I remember vividly visiting my grandparents as they aged, as a child, a teen, a young adult and when I became a parent with my own infants and toddlers. I recall well their delight…and the vivid images of their aging lives: durable medical equipment like canes and walkers in the corner of the room. And, the kitchen counter with rows of medication bottles that made the counter appear like the pharmacist’s counter at the local pharmacy. Given all of my grandparents had arthritis towards the end of their lives, none of those bottles had child-resistant tops.
Whether at home, an assisted care facility or a nursing home, the issue I worry about with small kids are floors and medications. Even if someone is handing an older person their medication, a pill can fall to the floor without being noticed and later found by a toddling child who mistakes it for a piece of candy. That’s what happened last week when 15 month old boy found a shiny pink pill on the floor of his grandmother’s house and didn’t think twice about tossing it in his mouth. Thankfully, it was bitter so he spit most of it out but it was a blood pressure medication so we had to given him activated charcoal, a lot of it, and then observe him in the emergency room for 6 hours.

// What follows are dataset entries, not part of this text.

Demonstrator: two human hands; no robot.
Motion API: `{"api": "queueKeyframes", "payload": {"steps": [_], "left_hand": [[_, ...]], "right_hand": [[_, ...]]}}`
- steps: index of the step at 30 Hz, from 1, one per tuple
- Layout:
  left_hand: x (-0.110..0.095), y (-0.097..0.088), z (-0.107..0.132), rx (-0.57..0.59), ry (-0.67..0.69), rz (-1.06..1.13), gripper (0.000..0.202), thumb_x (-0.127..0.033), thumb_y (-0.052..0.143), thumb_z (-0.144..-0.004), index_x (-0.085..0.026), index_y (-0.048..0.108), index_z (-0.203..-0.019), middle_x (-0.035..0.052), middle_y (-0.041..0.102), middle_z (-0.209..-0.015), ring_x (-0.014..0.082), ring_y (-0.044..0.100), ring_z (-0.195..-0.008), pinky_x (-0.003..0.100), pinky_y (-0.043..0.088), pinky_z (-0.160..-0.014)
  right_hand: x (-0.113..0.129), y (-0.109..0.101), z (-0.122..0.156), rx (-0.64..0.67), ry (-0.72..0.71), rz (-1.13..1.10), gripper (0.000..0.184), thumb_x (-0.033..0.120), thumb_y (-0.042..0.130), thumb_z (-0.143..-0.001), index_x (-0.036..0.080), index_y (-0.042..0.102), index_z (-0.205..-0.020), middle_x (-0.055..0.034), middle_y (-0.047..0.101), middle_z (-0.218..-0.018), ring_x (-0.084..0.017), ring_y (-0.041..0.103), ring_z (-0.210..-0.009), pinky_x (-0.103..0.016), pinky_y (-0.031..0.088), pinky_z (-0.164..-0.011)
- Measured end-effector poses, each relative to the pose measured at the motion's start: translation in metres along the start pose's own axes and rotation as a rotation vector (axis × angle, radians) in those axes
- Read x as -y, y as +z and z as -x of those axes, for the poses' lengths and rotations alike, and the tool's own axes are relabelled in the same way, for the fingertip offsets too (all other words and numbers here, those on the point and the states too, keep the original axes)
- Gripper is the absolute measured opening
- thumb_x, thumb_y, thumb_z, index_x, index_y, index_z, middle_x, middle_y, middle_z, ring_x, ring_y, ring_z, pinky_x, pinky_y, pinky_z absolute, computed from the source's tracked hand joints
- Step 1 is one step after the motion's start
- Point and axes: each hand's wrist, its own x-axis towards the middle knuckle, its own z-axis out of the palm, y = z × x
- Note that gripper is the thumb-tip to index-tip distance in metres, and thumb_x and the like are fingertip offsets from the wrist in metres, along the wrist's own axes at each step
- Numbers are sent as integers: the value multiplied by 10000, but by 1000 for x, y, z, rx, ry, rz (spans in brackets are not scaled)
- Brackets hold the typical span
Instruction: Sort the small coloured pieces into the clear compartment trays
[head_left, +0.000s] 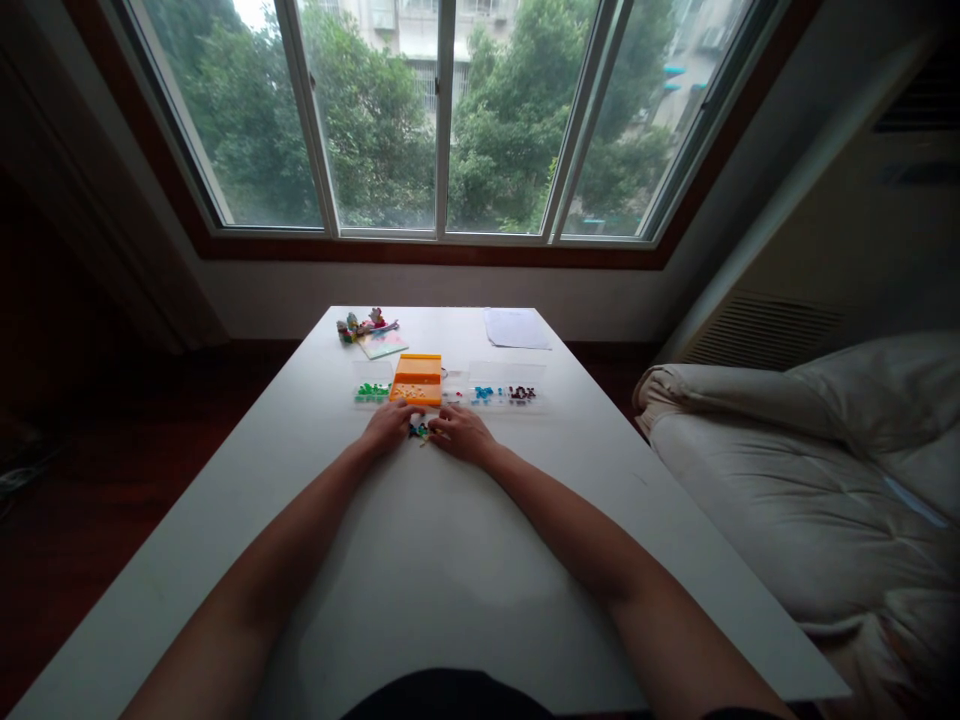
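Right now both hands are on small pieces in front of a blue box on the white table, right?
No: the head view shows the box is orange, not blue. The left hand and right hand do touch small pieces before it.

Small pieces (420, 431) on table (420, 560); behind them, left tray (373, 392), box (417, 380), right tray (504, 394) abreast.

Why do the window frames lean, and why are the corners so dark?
Head view: the wide lens tilts the window frames; daylight through it brightens the white table, leaving corners dim; the small pieces between left hand and right hand look too tiny to resolve.
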Motion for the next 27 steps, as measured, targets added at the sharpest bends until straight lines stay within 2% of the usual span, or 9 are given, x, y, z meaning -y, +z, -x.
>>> {"api": "queueKeyframes", "payload": {"steps": [6, 9, 12, 17, 21, 24, 27], "left_hand": [[1, -6, 1, 19, 3, 181, 271, -262, 554, -873, -237, 784, -1016, 40, 691, -940, 174, 601, -805, 280, 467, -769], [3, -9, 1, 26, -45, 290, 276, -318, 544, -878, -209, 779, -973, 30, 709, -912, 159, 588, -756, 262, 452, -710], [1, -11, 3, -1, -71, 290, 277, -319, 544, -871, -198, 770, -977, 27, 711, -870, 157, 583, -748, 254, 428, -682], [-9, -18, 9, 53, 15, 169, 308, -443, 637, -841, -227, 758, -1023, -4, 643, -743, 139, 536, -672, 238, 365, -632], [-15, -30, 12, 132, 127, 140, 446, -538, 713, -787, -247, 726, -1125, -3, 655, -788, 145, 549, -697, 237, 355, -641], [-18, -33, 12, 163, 156, 95, 467, -551, 704, -798, -256, 707, -1160, -1, 660, -786, 156, 559, -703, 243, 348, -639], [-18, -26, 11, 133, 118, 57, 367, -496, 627, -870, -269, 708, -1148, 3, 666, -784, 162, 569, -707, 251, 348, -645]], "right_hand": [[-14, 2, 5, -45, 84, -38, 245, 359, 670, -943, 244, 713, -1155, -87, 633, -1054, -231, 552, -1003, -336, 434, -874], [-24, 3, 7, -64, 116, -162, 220, 210, 658, -929, 243, 723, -1137, -64, 646, -1016, -202, 571, -964, -315, 441, -875], [-29, 4, 6, -68, 120, -259, 254, 114, 643, -903, 238, 733, -1105, -44, 648, -964, -176, 579, -919, -290, 445, -858], [-23, -1, 5, -51, 78, -260, 140, 225, 728, -879, 238, 742, -1017, -44, 635, -941, -189, 569, -927, -307, 442, -869], [-18, -5, 4, -28, 28, -258, 143, 255, 752, -862, 242, 742, -1004, -53, 634, -990, -203, 568, -970, -322, 444, -892], [-14, -5, 3, -23, 28, -236, 135, 249, 739, -872, 246, 743, -1006, -57, 633, -999, -206, 569, -975, -333, 446, -902], [-9, -1, 2, -37, 63, -203, 157, 260, 709, -897, 248, 730, -1052, -60, 633, -1002, -211, 567, -980, -343, 448, -908]]}}
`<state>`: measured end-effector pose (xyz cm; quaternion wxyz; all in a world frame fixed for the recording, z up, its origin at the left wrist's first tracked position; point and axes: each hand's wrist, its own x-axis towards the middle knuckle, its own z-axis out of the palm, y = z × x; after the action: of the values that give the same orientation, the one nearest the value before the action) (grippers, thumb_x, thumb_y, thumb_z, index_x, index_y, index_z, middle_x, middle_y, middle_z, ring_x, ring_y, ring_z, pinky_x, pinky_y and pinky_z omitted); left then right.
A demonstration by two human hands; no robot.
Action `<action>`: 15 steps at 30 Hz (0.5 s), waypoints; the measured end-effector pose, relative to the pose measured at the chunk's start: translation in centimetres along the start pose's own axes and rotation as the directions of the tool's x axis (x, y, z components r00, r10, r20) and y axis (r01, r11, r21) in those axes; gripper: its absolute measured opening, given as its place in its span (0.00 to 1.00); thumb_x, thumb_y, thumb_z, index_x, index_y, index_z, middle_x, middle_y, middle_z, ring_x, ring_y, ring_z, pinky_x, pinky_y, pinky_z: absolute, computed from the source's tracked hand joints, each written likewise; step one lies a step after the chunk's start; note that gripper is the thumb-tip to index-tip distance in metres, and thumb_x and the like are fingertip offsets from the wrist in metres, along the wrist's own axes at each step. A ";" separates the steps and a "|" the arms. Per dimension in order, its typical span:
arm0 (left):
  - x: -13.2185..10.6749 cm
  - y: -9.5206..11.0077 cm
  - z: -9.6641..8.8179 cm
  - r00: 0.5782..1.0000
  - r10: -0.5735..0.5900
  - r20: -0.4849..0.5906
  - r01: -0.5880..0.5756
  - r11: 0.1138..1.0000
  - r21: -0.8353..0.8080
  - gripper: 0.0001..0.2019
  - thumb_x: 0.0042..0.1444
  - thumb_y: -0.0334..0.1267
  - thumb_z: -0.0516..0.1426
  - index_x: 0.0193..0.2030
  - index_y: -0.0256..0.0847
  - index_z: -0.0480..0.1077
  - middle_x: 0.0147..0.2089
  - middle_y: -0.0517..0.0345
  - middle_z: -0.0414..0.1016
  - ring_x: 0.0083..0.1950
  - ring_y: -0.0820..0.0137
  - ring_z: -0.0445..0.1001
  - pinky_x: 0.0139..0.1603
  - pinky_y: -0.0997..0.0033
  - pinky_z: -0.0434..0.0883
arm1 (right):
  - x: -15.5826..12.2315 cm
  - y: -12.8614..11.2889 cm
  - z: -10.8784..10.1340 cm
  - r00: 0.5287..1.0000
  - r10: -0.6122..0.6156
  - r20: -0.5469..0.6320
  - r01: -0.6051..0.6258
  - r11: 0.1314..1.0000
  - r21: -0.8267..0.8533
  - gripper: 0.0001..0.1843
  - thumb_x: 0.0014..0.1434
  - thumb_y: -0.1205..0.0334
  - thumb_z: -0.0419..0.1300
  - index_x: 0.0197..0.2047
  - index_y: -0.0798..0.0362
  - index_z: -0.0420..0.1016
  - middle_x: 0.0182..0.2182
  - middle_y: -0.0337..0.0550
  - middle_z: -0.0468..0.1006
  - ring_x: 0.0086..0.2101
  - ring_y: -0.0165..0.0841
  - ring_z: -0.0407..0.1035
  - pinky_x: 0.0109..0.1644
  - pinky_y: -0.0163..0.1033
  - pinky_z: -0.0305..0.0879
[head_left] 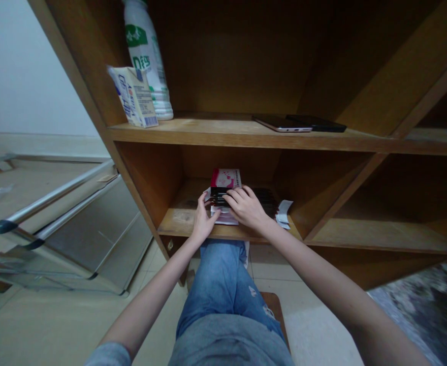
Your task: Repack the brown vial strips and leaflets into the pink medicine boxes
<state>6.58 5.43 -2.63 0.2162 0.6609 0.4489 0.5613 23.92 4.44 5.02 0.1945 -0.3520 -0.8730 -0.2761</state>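
Observation:
On the lower shelf stands a pink-and-white cardboard box [225, 178], with a row of slim black pen-like sticks [219, 197] in front of its printed panel. My left hand [202, 219] grips the box's near left corner, fingers along the side and thumb on a pale front flap [227, 218]. The fingers of my right hand [247, 207] curl over the black sticks from the right; the fingertips are partly hidden among them. More dark sticks [266, 195] lie on the shelf behind that hand. Strips of white paper [283, 213] sit to its right.
Above, the upper shelf [208, 127] bears a white-and-green bottle [147, 61], a drink carton [134, 96], a phone [280, 123] and another flat dark object [318, 123]. A metal-framed rack [74, 223] stands at left. An upright divider [345, 195] bounds the compartment at right.

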 end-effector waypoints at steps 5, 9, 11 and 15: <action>0.0 -0.1 0.1 1.000 0.004 -0.012 -0.005 0.999 -0.037 0.34 0.49 0.30 0.56 0.62 0.42 0.48 0.62 0.44 0.59 0.55 0.63 0.69 0.56 0.59 0.67 | -0.7 -0.4 -0.5 0.999 -0.039 -0.030 0.040 0.999 0.034 0.18 0.60 0.65 0.51 0.53 0.57 0.67 0.48 0.50 0.73 0.47 0.40 0.62 0.60 0.49 0.46; 0.1 0.1 0.5 0.999 0.004 -0.042 -0.006 0.999 -0.046 0.33 0.47 0.29 0.56 0.61 0.41 0.50 0.62 0.44 0.61 0.57 0.63 0.68 0.57 0.60 0.67 | -0.8 -0.4 -0.9 0.999 -0.039 -0.013 0.040 0.997 0.058 0.20 0.58 0.65 0.53 0.54 0.57 0.66 0.49 0.51 0.72 0.48 0.41 0.61 0.60 0.49 0.48; 0.2 0.3 0.7 0.998 -0.008 -0.064 0.006 0.999 -0.041 0.33 0.47 0.29 0.56 0.61 0.41 0.51 0.60 0.45 0.64 0.55 0.63 0.70 0.56 0.60 0.68 | -0.7 -0.4 -0.9 1.000 -0.027 -0.001 0.027 0.997 0.072 0.22 0.57 0.63 0.55 0.55 0.57 0.65 0.50 0.53 0.70 0.49 0.42 0.61 0.59 0.50 0.49; 0.3 0.8 0.9 0.995 -0.023 -0.096 0.022 1.000 -0.011 0.32 0.47 0.31 0.57 0.60 0.41 0.52 0.58 0.45 0.66 0.52 0.63 0.72 0.54 0.61 0.69 | -0.3 -0.5 -0.7 1.000 -0.002 0.001 0.002 0.999 0.043 0.20 0.58 0.63 0.55 0.54 0.58 0.66 0.51 0.54 0.70 0.48 0.42 0.61 0.57 0.49 0.51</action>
<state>7.73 5.44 -2.10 0.2038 0.6269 0.4634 0.5922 23.92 3.57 5.19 0.2015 -0.3469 -0.8791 -0.2573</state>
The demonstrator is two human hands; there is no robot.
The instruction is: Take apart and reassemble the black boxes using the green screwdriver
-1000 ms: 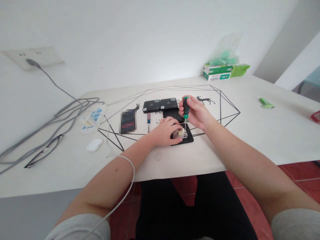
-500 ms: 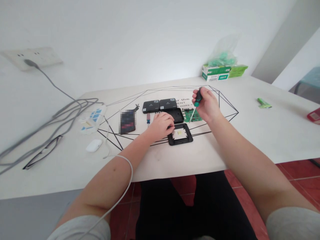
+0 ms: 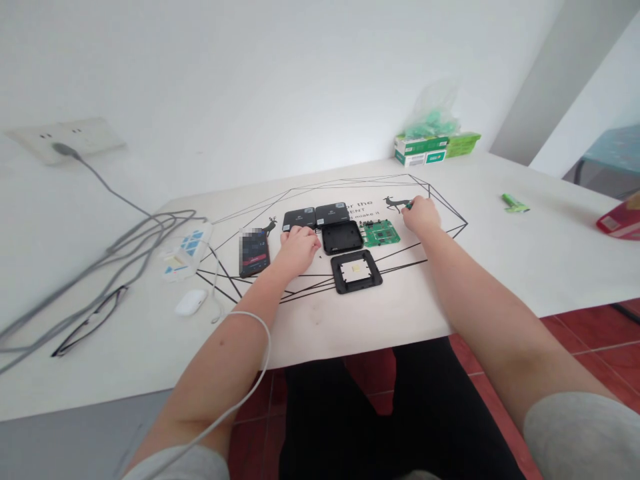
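Observation:
My right hand rests low on the table to the right of a bare green circuit board, closed around a green-handled screwdriver of which only the handle end shows. My left hand lies knuckles up just left of an open black shell, its fingers curled down on the table; what is under them is hidden. In front of both hands lies a black square frame with a pale pad inside. Two shut black boxes sit side by side behind the left hand.
A phone, a white earbud case, glasses, a power strip and grey cables lie at the left. Green boxes stand at the back, with a small green item and a red object at the right.
My right hand has lifted the screwdriver off the black frame and swung right and down to the table. My left hand has let go of the frame and moved back left.

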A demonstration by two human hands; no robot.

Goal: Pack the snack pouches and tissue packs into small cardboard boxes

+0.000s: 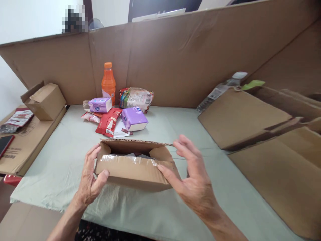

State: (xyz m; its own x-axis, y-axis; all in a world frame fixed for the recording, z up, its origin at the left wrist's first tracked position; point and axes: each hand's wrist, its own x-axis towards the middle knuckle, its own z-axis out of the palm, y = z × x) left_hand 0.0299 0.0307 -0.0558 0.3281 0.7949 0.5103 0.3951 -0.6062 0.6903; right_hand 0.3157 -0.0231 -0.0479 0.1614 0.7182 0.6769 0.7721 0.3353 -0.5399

This story had a happy ending but could have been a disaster had it been a different type of pill or a higher dose, or a group of pills. It’s very, very important that we all take a moment to think about the pill safety of our older relatives – for their sake and the sake of the small children in their lives. In addition to products that can help dispense pills more safely, making sure floors are clean before visits and supervising kids during visits are essential.
As an aside, the moral to this story can be extended to hotels and homes we may visit that we are not as familiar with. Pills can easily fall out of pockets, purses and luggage. When traveling anywhere with small kids, get on the ground and look under beds, chairs, sofas, pillows and be sure there are not any pills or other small items that we wouldn’t want our small children, or even older children, to touch, or worse – eat!
BTW, can you find the pill in this picture? Hint: it’s blue.
See On The Edge Of Something blog for the “before” shots showing the pill in a spoon on the floor.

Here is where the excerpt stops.